→ Directions
Below are the records; give again exactly the lines from the one containing "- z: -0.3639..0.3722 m" through the one containing "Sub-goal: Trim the", leaving out pictures.

→ Available data
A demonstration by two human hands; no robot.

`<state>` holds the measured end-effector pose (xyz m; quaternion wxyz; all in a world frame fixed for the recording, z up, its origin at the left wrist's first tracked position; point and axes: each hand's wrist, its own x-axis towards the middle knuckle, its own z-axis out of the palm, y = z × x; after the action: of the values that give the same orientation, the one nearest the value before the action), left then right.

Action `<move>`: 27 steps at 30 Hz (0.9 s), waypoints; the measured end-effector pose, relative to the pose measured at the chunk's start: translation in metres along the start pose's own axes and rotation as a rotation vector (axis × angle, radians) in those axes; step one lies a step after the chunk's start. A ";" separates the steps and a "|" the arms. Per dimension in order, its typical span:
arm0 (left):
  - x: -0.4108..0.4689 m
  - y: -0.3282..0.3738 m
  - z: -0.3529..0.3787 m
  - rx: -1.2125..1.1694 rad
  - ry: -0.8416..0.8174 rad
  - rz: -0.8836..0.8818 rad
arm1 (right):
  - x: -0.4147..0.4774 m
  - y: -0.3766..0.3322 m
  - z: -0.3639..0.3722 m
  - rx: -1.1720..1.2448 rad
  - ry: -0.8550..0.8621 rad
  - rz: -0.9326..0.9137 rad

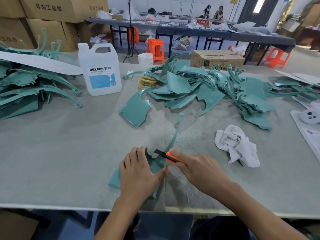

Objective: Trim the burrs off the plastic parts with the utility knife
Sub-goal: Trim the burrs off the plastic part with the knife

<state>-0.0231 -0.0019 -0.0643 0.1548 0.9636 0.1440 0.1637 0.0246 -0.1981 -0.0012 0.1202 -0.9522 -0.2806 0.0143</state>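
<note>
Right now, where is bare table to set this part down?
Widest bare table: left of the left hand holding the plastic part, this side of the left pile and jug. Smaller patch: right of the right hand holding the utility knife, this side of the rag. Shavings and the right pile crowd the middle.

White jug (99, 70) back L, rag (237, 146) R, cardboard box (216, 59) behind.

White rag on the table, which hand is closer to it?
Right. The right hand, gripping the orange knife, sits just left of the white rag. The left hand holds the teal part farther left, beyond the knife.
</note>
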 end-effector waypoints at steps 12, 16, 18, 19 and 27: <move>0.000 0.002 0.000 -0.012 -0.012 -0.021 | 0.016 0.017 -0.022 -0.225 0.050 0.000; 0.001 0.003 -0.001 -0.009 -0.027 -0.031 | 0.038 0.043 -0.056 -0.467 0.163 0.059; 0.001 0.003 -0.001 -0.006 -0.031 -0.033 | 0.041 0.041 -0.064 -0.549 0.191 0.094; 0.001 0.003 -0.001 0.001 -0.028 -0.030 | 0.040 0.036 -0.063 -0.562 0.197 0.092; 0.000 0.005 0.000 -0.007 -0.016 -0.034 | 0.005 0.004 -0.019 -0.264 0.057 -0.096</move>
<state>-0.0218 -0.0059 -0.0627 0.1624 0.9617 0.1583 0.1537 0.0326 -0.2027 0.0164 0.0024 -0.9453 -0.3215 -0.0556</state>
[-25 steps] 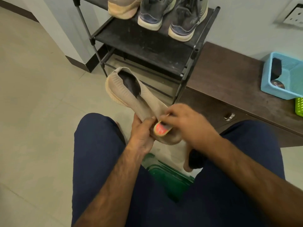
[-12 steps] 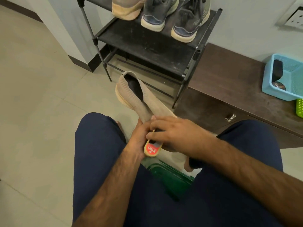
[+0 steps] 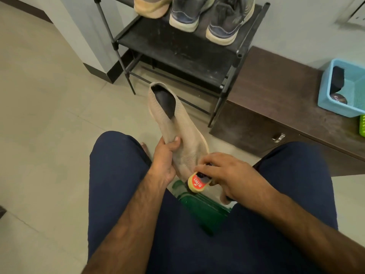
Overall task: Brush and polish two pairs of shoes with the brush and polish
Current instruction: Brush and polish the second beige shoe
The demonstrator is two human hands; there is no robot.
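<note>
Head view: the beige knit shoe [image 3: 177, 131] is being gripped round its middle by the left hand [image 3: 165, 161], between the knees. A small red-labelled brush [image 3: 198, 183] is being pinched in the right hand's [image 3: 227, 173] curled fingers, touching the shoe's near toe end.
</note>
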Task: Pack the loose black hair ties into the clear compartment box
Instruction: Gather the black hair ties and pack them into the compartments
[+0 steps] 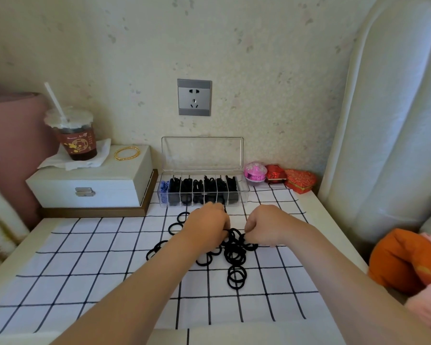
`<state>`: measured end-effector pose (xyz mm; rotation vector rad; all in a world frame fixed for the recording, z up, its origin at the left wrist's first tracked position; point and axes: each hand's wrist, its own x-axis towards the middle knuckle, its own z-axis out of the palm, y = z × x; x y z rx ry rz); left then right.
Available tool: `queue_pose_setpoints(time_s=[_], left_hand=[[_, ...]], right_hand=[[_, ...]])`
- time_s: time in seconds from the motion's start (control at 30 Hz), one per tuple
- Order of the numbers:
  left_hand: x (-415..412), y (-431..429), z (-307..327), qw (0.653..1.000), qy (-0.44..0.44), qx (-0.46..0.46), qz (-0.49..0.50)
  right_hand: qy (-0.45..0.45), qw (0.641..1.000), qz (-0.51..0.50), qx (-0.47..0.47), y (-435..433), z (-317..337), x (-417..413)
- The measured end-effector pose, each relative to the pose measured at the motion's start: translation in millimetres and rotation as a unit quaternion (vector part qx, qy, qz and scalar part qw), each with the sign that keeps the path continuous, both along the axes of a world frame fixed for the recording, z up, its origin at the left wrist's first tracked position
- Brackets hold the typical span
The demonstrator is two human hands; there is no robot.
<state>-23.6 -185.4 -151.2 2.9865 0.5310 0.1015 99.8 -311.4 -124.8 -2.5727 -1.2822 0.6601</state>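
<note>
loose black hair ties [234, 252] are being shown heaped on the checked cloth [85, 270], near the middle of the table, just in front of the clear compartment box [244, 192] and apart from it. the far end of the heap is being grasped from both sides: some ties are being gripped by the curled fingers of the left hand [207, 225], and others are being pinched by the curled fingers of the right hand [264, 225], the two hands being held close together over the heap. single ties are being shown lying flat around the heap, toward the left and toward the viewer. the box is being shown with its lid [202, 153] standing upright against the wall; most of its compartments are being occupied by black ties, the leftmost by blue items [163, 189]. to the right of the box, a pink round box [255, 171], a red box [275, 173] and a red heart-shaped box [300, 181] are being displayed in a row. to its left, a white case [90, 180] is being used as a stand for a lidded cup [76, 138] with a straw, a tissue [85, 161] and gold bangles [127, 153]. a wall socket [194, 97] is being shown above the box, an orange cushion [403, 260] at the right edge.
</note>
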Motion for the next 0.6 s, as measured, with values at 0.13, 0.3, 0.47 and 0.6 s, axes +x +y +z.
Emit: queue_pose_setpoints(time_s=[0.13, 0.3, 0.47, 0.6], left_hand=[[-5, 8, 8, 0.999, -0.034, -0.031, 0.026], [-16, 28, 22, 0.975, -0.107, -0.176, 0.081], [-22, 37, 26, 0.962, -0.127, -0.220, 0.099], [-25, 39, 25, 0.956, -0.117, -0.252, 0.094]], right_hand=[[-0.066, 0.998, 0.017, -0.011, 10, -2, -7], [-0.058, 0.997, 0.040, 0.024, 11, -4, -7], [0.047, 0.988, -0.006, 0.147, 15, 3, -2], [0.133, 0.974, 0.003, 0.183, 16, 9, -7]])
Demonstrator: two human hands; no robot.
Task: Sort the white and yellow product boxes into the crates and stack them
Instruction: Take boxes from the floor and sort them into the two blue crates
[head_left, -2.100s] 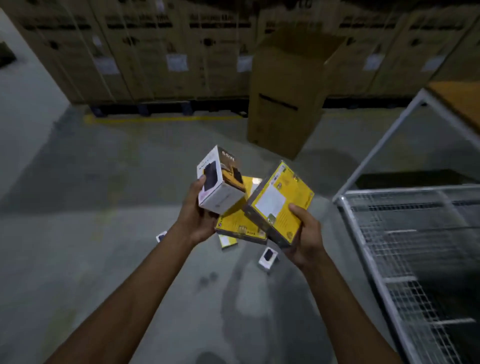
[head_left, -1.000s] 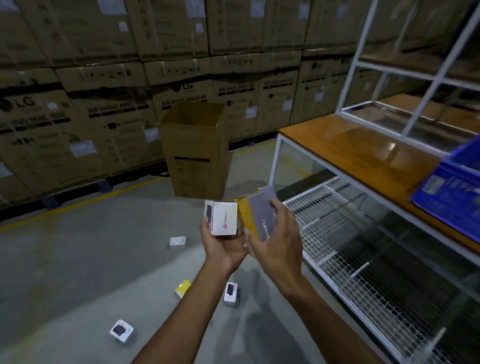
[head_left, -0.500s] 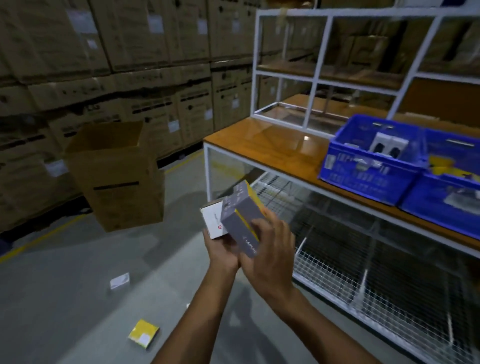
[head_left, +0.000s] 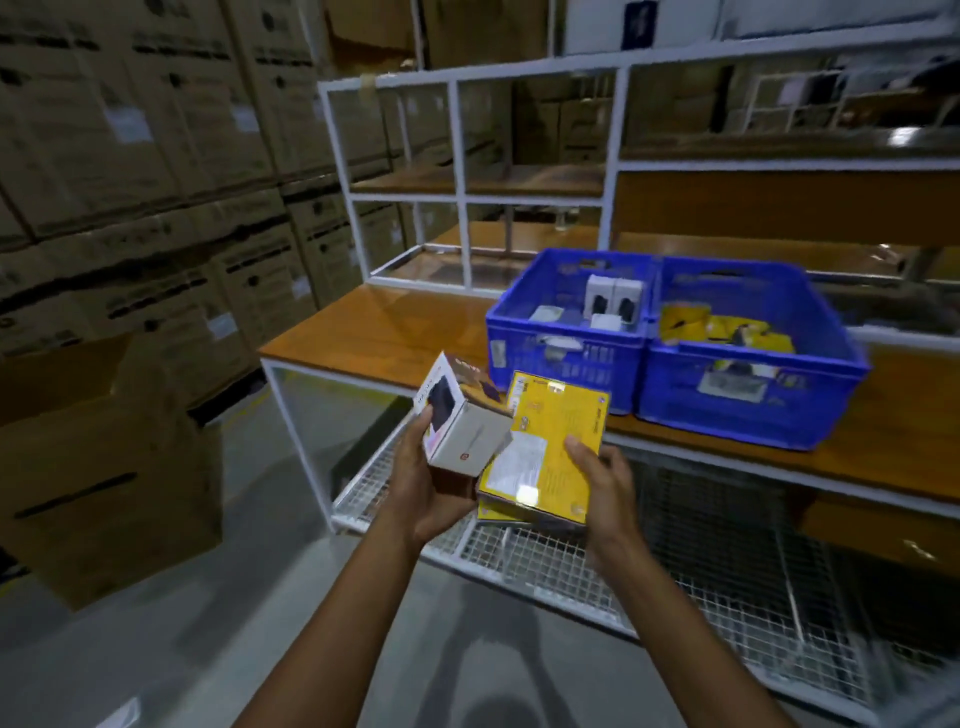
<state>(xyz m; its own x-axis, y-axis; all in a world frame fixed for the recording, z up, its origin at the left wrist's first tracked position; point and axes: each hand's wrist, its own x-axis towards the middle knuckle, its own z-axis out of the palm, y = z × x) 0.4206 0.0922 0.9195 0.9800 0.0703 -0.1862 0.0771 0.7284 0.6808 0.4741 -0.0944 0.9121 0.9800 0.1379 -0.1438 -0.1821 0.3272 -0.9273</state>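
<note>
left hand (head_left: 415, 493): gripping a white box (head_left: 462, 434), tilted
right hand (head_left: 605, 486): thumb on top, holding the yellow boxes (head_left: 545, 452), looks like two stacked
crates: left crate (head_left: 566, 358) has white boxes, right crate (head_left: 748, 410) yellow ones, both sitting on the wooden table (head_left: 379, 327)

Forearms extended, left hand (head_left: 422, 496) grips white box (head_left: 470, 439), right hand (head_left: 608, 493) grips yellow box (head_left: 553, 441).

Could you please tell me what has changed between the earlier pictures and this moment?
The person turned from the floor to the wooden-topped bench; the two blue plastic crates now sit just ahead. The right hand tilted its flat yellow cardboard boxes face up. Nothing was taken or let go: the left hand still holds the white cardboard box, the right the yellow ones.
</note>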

→ Answer box
  - z: -0.3639..0.3722 m
  - rx: -1.1720..1.2448 rad
  - ry: -0.8550..0.8621 rad
  - rz: -0.9326..0.9137 rad


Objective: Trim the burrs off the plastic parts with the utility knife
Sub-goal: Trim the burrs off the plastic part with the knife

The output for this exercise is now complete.